Applicant S256 of 2002 v Minister for Immigration and Multicultural and Indigenous Affairs

Case

[2004] FCAFC 170

2 JULY 2004


FEDERAL COURT OF AUSTRALIA

Applicant S256 of 2002 v Minister for Immigration & Multicultural & Indigenous Affairs [2004] FCAFC 170

MIGRATION – refugees – protection visa – application for extension of time in which to apply for leave to appeal – Refugee Review Tribunal made credibility finding – no jurisdictional error – in any event Tribunal found that it was reasonable for the applicant to relocate – proposed appeal lacking any merit – application dismissed.

APPLICANT S256 OF 2002 v MINISTER FOR IMMIGRATION AND MULTICULTURAL AND INDIGENOUS AFFAIRS
N25 of 2004

CARR, TAMBERLIN & LANDER JJ
2 JULY 2004
SYDNEY


IN THE FEDERAL COURT OF AUSTRALIA

NEW SOUTH WALES DISTRICT REGISTRY

N25 OF 2004

ON APPEAL FROM A JUDGE OF THE FEDERAL COURT OF AUSTRALIA

BETWEEN:

APPLICANT S256 OF 2002
APPELLANT

AND:

MINISTER FOR IMMIGRATION AND MULTICULTURAL AND INDIGENOUS AFFAIRS
RESPONDENT

JUDGES:

CARR, TAMBERLIN & LANDER JJ

DATE OF ORDER:

2 JULY 2004

WHERE MADE:

SYDNEY

THE COURT ORDERS THAT:

1.        The application is dismissed with costs.

Note:    Settlement and entry of orders is dealt with in Order 36 of the Federal Court Rules.


IN THE FEDERAL COURT OF AUSTRALIA

NEW SOUTH WALES DISTRICT REGISTRY

N25 OF 2004

ON APPEAL FROM A JUDGE OF THE FEDERAL COURT OF AUSTRALIA

BETWEEN:

APPLICANT S256 OF 2002
APPELLANT

AND:

MINISTER FOR IMMIGRATION AND MULTICULTURAL AND INDIGENOUS AFFAIRS
RESPONDENT

JUDGES:

CARR, TAMBERLIN & LANDER JJ

DATE:

2 JULY 2004

PLACE:

SYDNEY

REASONS FOR JUDGMENT

CARR J:
INTRODUCTION

  1. This is an application for an extension of time in which to apply for leave to appeal from a decision of a judge of this Court, made on 12 December 2003, to dismiss the applicant’s application for constitutional writs in relation to a decision of the Refugee Review Tribunal (“the Tribunal”), on 26 February 2001.  The Tribunal affirmed a decision of a delegate of the respondent to refuse to grant the appellant a Protection visa.  The applicant also seeks leave to appeal (the decision being interlocutory) if time is extended.

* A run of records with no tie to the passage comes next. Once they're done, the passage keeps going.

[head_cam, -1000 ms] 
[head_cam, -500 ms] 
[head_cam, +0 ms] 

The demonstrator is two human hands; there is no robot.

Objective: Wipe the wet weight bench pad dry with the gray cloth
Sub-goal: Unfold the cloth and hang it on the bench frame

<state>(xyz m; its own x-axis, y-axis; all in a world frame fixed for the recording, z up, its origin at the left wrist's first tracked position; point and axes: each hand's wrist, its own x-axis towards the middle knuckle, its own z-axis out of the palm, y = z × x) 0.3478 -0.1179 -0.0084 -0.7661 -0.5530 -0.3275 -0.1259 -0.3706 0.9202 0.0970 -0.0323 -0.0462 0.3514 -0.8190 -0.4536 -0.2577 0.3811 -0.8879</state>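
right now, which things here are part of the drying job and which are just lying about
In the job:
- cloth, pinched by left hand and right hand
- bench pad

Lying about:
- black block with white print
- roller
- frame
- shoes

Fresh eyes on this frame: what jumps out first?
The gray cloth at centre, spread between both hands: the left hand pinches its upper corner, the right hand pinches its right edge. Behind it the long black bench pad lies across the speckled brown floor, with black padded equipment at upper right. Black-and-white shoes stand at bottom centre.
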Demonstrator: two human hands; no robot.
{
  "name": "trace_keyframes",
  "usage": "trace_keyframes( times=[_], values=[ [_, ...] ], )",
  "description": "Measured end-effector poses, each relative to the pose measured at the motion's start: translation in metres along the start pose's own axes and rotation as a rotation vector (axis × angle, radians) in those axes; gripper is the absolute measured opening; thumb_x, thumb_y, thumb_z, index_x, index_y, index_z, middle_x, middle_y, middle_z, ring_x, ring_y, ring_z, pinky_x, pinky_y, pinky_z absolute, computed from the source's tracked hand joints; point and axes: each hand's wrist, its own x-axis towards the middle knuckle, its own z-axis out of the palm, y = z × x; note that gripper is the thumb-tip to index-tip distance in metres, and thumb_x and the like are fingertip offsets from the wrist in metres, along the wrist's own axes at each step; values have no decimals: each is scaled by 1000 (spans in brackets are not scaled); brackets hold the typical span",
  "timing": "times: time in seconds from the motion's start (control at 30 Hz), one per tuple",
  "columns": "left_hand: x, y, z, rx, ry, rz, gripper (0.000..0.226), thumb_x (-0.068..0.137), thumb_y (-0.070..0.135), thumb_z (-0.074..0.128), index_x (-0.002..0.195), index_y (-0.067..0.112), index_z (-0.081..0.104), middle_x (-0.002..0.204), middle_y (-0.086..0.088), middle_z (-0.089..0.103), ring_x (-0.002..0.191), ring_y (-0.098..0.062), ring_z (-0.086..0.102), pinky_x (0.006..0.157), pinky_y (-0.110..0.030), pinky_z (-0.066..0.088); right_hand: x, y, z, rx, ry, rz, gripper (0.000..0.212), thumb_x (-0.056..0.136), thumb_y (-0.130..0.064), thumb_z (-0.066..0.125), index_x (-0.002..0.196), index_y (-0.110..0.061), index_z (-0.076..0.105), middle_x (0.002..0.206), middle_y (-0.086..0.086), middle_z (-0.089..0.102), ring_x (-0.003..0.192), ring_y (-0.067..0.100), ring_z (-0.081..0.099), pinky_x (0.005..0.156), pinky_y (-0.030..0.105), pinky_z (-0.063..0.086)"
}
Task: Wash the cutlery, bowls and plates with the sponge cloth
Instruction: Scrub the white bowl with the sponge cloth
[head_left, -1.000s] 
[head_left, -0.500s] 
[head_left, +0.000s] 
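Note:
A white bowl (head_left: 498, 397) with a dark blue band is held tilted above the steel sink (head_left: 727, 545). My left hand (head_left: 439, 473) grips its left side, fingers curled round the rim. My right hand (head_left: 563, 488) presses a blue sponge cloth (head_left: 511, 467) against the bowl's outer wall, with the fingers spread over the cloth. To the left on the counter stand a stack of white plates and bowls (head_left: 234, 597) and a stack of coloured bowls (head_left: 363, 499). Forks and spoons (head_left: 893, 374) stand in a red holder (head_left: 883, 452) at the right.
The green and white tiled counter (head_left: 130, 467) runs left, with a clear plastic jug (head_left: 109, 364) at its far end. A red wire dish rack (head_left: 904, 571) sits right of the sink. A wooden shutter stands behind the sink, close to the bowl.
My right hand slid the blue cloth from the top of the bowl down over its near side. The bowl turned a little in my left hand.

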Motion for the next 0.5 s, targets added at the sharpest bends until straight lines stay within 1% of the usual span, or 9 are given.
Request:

    FACTUAL AND PROCEDURAL BACKGROUND

  2. The applicant is a citizen of Colombia.  She arrived in Australia on 20 April 1998 with her two children and her mother-in-law, on a Visitor’s visa.  On 4 June 1998 the applicant lodged an application for a Protection visa with the Department of Immigration & Multicultural & Indigenous Affairs.  Her husband made a separate application for the same class of visa.  On 29 June 1998 a delegate of the respondent refused to grant the applicant or her husband Protection visas.  On 20 July 1998 the applicant applied to the Tribunal for a review of that decision.  Her husband also sought review by the Tribunal.  On 13 May 1999 the Tribunal affirmed the decisions not to grant the applicant or her husband Protection visas.  On 10 June 1999 the applicant and her husband applied to the Federal Court for judicial review of the decisions of the Tribunal of 13 May 1999.  On 20 October 1999 Wilcox J made orders that the Tribunal’s decisions be set aside and both applications be remitted to the Tribunal for redetermination: see C & Anor v Minister for Immigration and Multicultural Affairs (1999) 94 FCR 366. That order led to the decision of the Tribunal of 26 February 2001 to which these proceedings relate.

  3. In her application to the Tribunal, the applicant said this:

    ‘I fear returning to Colombia, death threats were made to the whole family and my sister was killed.’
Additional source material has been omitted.